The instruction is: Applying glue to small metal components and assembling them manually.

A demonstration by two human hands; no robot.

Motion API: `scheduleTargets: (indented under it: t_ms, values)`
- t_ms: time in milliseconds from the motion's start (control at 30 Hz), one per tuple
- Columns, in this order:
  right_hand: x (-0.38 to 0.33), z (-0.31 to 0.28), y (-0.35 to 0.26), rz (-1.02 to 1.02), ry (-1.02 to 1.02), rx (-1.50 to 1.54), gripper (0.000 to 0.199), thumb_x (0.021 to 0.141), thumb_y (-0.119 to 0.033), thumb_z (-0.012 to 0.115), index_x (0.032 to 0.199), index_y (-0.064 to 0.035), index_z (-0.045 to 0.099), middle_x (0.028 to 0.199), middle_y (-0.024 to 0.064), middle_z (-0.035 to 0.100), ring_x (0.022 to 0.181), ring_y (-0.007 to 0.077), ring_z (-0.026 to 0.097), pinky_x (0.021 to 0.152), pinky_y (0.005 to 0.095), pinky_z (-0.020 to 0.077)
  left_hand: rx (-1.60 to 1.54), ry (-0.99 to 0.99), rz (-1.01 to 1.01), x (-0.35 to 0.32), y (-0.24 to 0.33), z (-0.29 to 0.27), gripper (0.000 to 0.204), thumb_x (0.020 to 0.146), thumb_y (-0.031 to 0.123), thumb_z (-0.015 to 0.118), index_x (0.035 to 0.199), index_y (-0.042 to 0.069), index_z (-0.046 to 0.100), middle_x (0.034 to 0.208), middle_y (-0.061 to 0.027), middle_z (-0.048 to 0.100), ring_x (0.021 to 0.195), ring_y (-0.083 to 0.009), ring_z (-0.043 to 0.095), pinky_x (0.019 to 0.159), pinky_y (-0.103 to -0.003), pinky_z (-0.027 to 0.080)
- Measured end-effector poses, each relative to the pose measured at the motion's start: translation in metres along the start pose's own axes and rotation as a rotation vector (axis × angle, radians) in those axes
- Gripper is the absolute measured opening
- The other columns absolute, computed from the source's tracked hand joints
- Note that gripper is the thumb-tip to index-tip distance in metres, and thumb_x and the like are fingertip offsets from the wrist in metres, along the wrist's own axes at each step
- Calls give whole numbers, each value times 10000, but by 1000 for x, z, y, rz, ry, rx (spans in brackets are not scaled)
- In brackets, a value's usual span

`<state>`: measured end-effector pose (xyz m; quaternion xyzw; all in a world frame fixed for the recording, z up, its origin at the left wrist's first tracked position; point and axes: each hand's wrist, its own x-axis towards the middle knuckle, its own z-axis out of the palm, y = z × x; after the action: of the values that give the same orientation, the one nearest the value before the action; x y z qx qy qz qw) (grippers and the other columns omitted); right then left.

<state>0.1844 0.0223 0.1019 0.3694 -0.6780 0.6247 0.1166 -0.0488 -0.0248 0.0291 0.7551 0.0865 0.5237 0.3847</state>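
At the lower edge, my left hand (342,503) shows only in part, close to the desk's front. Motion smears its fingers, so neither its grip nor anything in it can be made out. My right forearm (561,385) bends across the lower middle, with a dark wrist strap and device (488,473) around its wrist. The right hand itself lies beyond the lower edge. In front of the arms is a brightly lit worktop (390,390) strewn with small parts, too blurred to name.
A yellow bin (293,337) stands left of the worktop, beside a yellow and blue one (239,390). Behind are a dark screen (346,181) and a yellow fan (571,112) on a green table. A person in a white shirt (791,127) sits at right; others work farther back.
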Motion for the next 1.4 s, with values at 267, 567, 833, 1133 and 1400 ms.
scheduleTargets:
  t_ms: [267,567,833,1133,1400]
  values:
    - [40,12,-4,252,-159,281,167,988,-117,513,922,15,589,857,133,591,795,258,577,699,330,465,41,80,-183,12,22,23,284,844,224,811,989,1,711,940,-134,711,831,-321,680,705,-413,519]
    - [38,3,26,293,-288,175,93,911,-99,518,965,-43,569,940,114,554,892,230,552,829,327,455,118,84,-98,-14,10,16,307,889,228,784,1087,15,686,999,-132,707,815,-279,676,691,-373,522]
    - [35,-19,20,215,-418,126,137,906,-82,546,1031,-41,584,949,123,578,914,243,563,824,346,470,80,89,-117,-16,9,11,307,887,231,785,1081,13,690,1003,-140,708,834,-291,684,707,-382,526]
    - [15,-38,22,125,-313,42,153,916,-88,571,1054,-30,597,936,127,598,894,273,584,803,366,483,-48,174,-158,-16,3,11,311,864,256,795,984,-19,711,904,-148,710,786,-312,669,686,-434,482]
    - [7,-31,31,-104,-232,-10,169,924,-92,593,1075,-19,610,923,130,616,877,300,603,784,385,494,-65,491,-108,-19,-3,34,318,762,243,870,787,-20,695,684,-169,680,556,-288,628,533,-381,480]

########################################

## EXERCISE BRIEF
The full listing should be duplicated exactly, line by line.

## RESULT FOR THIS EXERCISE
The instruction is: Applying glue to small metal components and assembling them manually.

A demonstration by two human hands; no robot.

Motion API: `scheduleTargets: (indented under it: t_ms, values)`
- t_ms: time in milliseconds from the motion's start (control at 30 Hz), one per tuple
- Columns, in this order:
  right_hand: x (-0.38 to 0.33), z (-0.31 to 0.28), y (-0.35 to 0.26), rz (-1.02 to 1.02), ry (-1.02 to 1.02), rx (-1.50 to 1.54), gripper (0.000 to 0.199), thumb_x (0.021 to 0.141), thumb_y (-0.119 to 0.033), thumb_z (-0.012 to 0.115), index_x (0.032 to 0.199), index_y (-0.064 to 0.035), index_z (-0.045 to 0.099), middle_x (0.028 to 0.199), middle_y (-0.024 to 0.064), middle_z (-0.035 to 0.100), ring_x (0.022 to 0.181), ring_y (-0.007 to 0.077), ring_z (-0.026 to 0.097), pinky_x (0.021 to 0.152), pinky_y (0.005 to 0.095), pinky_z (-0.020 to 0.077)
  left_hand: rx (-1.60 to 1.54), ry (-0.99 to 0.99), rz (-1.01 to 1.01), x (-0.35 to 0.32), y (-0.24 to 0.33), z (-0.29 to 0.27), gripper (0.000 to 0.204), thumb_x (0.020 to 0.146), thumb_y (-0.031 to 0.123), thumb_z (-0.015 to 0.118), index_x (0.035 to 0.199), index_y (-0.042 to 0.069), index_z (-0.046 to 0.100), middle_x (0.034 to 0.208), middle_y (-0.061 to 0.027), middle_z (-0.048 to 0.100), ring_x (0.021 to 0.195), ring_y (-0.083 to 0.009), ring_z (-0.043 to 0.095), pinky_x (0.019 to 0.159), pinky_y (-0.103 to -0.003), pinky_z (-0.027 to 0.080)
- Measured end-effector poses, each relative to the pose measured at the motion's start: translation in metres along the start pose's own axes and rotation as a rotation vector (axis × angle, radians) in those axes
- Gripper is the absolute measured opening
- The other columns absolute, computed from the source's tracked hand joints
- Note that gripper is the thumb-tip to index-tip distance in metres, and thumb_x and the like are fingertip offsets from the wrist in metres, along the wrist's own axes at each step
- Calls give whole numbers, each value times 10000, but by 1000 for x, z, y, rz, ry, rx (spans in brackets are not scaled)
- In brackets, a value's usual span

`<state>`: measured end-effector pose (xyz m; quaternion xyzw; all in a world frame fixed for the recording, z up, its origin at the left wrist's first tracked position; point and axes: each hand's wrist, its own x-axis towards the middle knuckle, its own z-axis out of the palm, y = z × x; after the action: of the values that give the same orientation, the one nearest the value before the action; x y z qx qy qz qw) (grippers and the other columns omitted); right then left.

<state>0.1844 0.0223 0.1019 0.3694 -0.6780 0.6247 0.1166 -0.0488 -0.0248 0.0291 0.7551 0.0865 0.5237 0.3847</state>
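At the lower edge, my left hand (342,503) shows only in part, close to the desk's front. Motion smears its fingers, so neither its grip nor anything in it can be made out. My right forearm (561,385) bends across the lower middle, with a dark wrist strap and device (488,473) around its wrist. The right hand itself lies beyond the lower edge. In front of the arms is a brightly lit worktop (390,390) strewn with small parts, too blurred to name.
A yellow bin (293,337) stands left of the worktop, beside a yellow and blue one (239,390). Behind are a dark screen (346,181) and a yellow fan (571,112) on a green table. A person in a white shirt (791,127) sits at right; others work farther back.
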Motion for the next 1.4 s, with values at 267, 567, 833, 1133 and 1400 ms.
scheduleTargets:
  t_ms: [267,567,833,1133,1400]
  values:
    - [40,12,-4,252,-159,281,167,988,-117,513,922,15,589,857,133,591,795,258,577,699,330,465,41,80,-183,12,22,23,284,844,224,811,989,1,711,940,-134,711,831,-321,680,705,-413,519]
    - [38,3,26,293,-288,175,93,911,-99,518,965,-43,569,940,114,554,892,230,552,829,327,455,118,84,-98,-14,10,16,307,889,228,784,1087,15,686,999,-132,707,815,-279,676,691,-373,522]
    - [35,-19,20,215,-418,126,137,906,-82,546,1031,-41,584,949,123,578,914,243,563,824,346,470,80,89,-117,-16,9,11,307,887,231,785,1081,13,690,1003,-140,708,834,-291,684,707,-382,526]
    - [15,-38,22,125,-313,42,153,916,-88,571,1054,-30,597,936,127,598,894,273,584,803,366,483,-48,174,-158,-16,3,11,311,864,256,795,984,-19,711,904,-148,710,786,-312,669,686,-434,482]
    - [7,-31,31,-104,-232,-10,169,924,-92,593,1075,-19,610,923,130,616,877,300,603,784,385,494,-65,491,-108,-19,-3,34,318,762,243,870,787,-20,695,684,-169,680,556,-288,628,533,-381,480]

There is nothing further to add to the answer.